• [ABOUT THIS TASK] Pick out each line of the records in which the word "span" appears.

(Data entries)
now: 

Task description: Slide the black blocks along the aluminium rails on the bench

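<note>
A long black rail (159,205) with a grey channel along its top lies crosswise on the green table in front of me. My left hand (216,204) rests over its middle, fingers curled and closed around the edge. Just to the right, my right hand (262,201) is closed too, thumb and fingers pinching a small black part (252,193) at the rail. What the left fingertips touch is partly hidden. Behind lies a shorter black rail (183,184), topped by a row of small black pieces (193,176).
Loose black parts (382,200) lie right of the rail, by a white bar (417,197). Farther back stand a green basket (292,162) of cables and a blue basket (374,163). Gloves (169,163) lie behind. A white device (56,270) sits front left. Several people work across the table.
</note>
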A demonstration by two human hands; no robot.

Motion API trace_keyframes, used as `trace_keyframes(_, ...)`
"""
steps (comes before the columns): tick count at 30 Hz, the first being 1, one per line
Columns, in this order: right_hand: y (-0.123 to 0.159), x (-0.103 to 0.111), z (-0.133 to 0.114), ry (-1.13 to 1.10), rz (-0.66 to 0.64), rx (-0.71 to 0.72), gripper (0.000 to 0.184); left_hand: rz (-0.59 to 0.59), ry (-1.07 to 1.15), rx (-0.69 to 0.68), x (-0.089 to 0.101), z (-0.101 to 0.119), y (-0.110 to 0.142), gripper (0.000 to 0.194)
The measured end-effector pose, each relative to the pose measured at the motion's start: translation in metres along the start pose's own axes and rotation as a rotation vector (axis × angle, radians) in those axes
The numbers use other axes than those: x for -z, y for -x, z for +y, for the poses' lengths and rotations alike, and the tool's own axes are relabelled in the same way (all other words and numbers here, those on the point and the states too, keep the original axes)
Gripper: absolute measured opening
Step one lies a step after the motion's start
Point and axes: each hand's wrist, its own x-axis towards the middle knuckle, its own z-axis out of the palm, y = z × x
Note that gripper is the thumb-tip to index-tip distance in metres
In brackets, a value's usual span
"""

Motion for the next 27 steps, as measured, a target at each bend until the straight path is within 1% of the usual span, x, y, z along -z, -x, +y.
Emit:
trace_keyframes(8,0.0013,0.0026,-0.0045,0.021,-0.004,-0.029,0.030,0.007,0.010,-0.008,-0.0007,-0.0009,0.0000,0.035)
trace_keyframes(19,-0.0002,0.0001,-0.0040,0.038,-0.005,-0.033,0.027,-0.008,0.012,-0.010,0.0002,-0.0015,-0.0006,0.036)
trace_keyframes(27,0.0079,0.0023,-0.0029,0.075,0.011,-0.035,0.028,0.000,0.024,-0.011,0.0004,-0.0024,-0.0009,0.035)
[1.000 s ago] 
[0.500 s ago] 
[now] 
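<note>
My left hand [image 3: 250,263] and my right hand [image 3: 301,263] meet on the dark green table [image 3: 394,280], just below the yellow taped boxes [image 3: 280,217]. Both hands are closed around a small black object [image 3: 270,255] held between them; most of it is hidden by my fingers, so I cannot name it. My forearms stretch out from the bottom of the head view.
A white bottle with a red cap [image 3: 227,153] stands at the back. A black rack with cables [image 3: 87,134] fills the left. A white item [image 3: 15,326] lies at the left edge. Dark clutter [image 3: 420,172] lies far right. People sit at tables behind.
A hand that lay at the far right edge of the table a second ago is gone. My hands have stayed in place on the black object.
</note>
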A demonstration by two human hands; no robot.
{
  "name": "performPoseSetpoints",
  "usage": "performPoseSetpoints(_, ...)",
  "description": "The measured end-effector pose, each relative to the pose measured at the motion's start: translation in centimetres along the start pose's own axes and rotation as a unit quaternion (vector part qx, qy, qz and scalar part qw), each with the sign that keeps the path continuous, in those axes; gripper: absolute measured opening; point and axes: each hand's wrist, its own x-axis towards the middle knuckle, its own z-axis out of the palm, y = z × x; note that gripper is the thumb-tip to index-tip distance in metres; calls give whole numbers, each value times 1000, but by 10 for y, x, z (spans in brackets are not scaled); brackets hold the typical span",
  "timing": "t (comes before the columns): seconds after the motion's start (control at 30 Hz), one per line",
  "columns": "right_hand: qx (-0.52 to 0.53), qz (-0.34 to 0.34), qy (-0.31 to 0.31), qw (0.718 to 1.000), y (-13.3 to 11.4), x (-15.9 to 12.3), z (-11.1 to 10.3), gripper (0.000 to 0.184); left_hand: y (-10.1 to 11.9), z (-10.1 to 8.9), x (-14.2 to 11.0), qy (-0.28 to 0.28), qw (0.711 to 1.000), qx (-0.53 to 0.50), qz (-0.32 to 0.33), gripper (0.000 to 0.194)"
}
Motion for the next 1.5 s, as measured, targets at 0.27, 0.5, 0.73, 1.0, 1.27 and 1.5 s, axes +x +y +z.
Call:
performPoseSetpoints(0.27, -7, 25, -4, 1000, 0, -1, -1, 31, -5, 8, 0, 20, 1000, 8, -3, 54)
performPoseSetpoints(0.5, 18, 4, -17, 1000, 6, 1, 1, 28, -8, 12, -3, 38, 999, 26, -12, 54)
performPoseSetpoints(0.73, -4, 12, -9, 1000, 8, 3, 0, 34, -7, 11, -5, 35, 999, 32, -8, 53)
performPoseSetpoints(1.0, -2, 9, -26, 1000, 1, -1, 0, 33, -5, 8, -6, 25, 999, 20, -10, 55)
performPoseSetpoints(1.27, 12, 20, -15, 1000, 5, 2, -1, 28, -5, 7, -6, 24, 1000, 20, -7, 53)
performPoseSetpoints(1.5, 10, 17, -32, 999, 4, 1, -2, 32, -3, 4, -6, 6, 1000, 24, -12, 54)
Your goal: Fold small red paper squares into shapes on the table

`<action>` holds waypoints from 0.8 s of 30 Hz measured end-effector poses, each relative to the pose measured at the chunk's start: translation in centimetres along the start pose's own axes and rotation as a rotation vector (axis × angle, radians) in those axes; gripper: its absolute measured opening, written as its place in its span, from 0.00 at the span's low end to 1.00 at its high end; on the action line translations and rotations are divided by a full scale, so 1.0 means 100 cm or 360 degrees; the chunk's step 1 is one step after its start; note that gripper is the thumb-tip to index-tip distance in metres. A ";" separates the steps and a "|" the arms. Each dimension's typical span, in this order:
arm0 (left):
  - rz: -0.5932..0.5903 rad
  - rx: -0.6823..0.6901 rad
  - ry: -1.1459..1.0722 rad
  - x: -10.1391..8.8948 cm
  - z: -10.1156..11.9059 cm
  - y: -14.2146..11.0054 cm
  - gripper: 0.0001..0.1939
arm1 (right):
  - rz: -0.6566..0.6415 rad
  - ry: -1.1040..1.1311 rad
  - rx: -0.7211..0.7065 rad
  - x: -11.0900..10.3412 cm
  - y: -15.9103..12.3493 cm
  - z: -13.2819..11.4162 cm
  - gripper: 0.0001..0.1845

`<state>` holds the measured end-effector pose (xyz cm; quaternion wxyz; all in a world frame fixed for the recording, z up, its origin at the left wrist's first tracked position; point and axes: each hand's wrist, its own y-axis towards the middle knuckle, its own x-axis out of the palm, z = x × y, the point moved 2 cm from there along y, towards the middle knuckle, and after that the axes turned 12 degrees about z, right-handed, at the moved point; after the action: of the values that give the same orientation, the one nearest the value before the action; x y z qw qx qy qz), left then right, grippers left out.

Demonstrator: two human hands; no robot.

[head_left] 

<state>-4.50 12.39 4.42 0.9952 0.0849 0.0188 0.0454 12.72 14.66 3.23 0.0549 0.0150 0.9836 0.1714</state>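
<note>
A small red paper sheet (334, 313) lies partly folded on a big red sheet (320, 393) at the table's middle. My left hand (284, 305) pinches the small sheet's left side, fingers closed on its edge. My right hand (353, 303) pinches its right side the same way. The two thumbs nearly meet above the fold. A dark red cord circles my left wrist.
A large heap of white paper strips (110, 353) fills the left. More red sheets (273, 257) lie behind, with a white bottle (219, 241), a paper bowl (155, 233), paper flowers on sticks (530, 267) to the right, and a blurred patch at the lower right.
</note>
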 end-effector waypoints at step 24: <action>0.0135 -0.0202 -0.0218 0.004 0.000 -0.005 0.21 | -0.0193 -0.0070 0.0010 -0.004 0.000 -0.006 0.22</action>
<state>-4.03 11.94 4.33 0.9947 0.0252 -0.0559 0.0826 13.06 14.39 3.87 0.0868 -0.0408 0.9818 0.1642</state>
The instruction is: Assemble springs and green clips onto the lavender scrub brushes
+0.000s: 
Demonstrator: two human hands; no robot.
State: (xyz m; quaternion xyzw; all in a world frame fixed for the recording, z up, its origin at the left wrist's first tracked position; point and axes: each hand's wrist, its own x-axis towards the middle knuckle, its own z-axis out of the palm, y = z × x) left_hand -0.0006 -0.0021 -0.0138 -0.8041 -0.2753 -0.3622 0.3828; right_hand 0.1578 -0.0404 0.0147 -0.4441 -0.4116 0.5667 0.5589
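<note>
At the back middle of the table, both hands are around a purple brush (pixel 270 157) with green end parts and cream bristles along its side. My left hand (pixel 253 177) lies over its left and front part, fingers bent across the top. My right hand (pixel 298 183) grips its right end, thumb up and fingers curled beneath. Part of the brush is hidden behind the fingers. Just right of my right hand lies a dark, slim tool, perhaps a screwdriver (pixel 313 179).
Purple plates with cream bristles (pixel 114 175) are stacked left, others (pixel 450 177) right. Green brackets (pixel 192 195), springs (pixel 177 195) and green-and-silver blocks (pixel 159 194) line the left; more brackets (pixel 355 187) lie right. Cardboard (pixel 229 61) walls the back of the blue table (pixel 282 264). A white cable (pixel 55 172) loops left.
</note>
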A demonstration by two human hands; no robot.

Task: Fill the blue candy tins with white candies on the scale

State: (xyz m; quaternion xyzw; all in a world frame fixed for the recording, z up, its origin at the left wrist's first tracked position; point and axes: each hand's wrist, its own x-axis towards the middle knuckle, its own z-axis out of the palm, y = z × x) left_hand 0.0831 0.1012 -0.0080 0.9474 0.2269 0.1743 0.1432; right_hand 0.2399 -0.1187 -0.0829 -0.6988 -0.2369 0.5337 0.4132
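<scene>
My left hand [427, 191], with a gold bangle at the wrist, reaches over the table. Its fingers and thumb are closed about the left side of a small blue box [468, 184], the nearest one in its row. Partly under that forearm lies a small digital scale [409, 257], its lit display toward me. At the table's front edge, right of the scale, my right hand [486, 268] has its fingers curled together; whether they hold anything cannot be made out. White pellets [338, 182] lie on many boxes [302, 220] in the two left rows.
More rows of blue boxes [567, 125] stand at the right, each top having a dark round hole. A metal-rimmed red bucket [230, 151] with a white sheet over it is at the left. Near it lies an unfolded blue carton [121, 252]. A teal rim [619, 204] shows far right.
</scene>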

• [YOUR RESPONSE]
In brackets, a value's usual span
Motion for the next 27 steps, as measured, a target at each bend until the straight path is within 1% of the usual span, x, y, z along -z, -x, +y.
  "description": "The measured end-effector pose, each relative to the pose measured at the motion's start: translation in centimetres along the start pose's own axes and rotation as a unit quaternion (vector part qx, qy, qz and scalar part qw), each with the sign that keeps the path continuous, in those axes; gripper: absolute measured opening; point and axes: each hand's wrist, its own x-axis towards the middle knuckle, its own z-axis out of the palm, y = z × x; note that gripper is the thumb-tip to index-tip distance in metres; calls give whole numbers, each value times 1000, but by 10 for y, x, z (spans in brackets are not scaled); brackets hold the typical span",
`<action>` holds waypoints from 0.8 s of 30 Hz measured end-effector poses, each relative to the pose measured at the chunk's start: translation in centimetres along the start pose's own axes and rotation as a rotation vector (axis × angle, radians) in those axes; gripper: its absolute measured opening, written as its place in its span, from 0.00 at the span's low end to 1.00 at its high end; on the action line translations and rotations are divided by a full scale, so 1.0 means 100 cm or 360 degrees; the chunk's step 1 is one step after its start; note that gripper is the thumb-tip to index-tip distance in metres. A ";" separates the steps and a "|" the arms. Each dimension's typical span, in this order:

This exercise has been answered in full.